**About this task**
Word for word, restate the lines of the listing below from the line with "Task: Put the" through the line with "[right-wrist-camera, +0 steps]", and do not include the pictures.

**Dataset entries**
━━━━━━━━━━━━━━━━━━━━

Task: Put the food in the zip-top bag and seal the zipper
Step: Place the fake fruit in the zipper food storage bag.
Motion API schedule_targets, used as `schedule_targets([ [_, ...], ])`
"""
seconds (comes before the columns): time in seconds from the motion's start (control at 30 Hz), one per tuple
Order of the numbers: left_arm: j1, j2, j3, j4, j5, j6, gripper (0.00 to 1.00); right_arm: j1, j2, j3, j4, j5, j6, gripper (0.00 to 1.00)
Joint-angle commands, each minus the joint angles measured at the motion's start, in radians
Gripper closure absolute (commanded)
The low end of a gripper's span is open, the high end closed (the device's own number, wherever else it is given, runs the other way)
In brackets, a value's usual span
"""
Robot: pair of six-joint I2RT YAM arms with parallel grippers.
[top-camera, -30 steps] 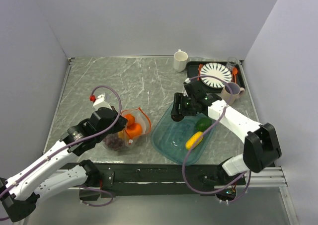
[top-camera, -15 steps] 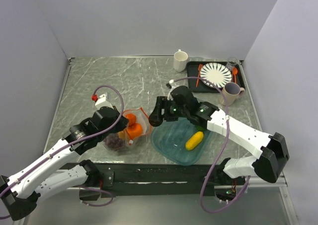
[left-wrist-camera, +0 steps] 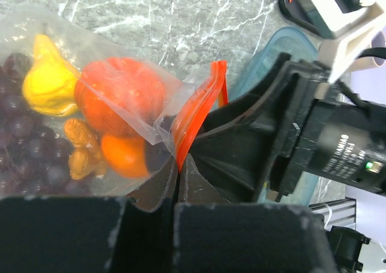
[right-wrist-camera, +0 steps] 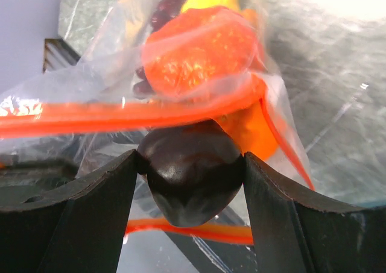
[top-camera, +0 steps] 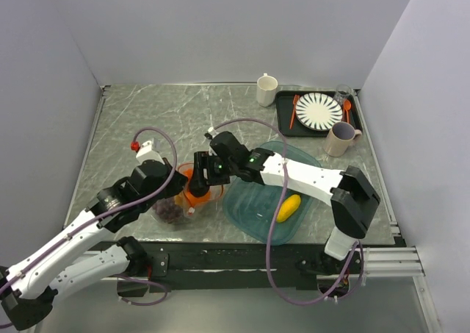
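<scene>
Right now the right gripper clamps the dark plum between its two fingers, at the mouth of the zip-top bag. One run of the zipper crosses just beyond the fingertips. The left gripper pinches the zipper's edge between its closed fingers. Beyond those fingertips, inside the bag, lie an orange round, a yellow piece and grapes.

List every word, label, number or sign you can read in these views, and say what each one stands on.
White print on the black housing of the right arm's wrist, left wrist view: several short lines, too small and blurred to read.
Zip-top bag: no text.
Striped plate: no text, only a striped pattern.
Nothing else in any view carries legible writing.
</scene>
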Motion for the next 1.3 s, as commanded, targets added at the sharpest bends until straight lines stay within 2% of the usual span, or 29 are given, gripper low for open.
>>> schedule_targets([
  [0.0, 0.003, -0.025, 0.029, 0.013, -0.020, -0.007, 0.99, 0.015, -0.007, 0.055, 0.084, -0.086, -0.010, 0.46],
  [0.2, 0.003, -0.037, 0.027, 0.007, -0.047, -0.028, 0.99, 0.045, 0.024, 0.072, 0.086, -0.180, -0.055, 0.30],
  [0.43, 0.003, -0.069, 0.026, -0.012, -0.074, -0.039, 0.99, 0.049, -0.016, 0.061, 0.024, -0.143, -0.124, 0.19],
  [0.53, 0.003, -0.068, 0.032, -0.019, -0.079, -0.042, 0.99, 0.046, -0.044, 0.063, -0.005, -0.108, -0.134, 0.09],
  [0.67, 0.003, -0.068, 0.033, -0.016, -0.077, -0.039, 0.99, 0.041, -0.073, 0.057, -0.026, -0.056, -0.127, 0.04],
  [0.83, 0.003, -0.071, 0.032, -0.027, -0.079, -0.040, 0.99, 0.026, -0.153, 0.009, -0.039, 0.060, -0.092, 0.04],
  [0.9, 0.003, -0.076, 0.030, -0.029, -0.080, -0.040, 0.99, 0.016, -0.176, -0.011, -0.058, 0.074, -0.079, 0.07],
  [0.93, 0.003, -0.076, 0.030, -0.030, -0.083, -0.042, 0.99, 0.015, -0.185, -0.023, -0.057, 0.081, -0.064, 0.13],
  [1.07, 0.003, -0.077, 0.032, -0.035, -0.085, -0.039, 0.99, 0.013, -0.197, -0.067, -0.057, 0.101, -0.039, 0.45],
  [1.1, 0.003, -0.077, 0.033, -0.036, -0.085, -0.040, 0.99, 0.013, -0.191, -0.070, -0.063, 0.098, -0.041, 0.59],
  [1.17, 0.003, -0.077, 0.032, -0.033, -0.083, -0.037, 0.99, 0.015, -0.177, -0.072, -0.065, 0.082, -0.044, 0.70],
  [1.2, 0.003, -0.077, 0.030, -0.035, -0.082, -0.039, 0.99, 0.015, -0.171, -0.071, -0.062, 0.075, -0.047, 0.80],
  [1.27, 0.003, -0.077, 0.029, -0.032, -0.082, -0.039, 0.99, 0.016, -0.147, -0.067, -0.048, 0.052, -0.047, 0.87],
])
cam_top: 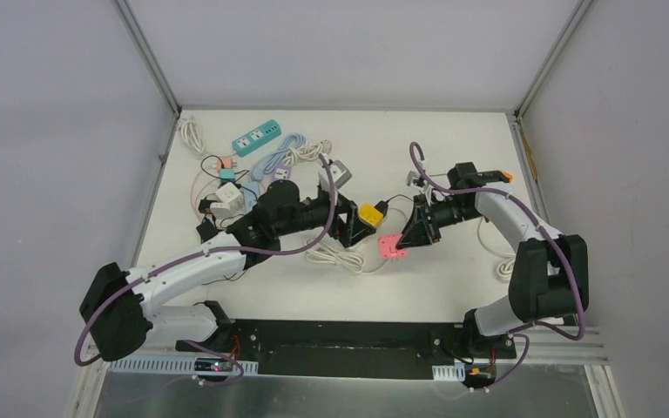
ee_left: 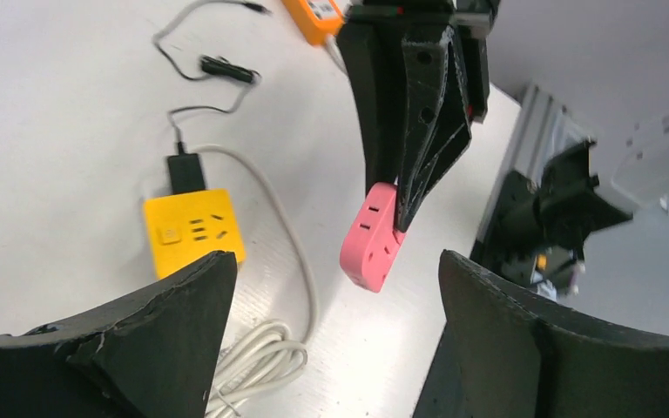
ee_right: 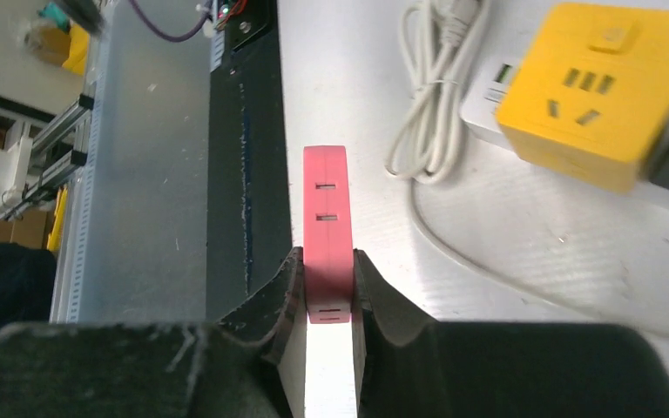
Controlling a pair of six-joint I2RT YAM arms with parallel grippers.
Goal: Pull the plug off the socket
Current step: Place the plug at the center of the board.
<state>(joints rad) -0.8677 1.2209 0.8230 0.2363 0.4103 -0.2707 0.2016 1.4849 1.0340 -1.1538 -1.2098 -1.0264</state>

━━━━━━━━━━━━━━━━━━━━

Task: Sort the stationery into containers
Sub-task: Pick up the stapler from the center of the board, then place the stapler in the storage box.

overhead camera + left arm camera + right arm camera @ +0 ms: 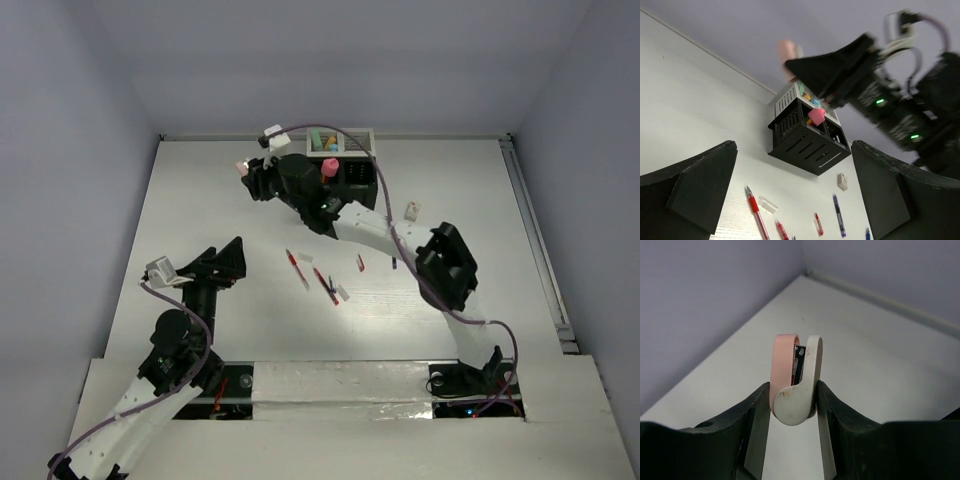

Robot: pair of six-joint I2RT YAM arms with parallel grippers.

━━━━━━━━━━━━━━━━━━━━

**Result of the task**
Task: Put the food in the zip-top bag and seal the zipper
Step: Place the fake fruit in the zipper food storage bag.
Motion API schedule_targets, used as `schedule_targets([ [_, ...], ])`
"""
seconds (comes before the columns): time in seconds from the motion's start (control at 30 Hz), one per tuple
Order of the numbers: left_arm: j1, j2, j3, j4, j5, j6, gripper (0.00 to 1.00); right_arm: j1, j2, j3, j4, j5, j6, gripper (0.00 to 1.00)
Joint-angle commands, each minus the joint angles measured at the motion's start, in radians
Gripper closure absolute (commanded)
The low end of a gripper's span is open, the high end closed (the device's own number, wherever else it is given, runs the other way)
In brackets, a value's usual span
"""
Robot: pair of six-joint I2RT YAM arms with parallel grippers.
[top-camera, -30 steps] 
[top-camera, -15 steps] 
[left-wrist-camera, +0 steps] 
[right-wrist-camera, +0 steps] 

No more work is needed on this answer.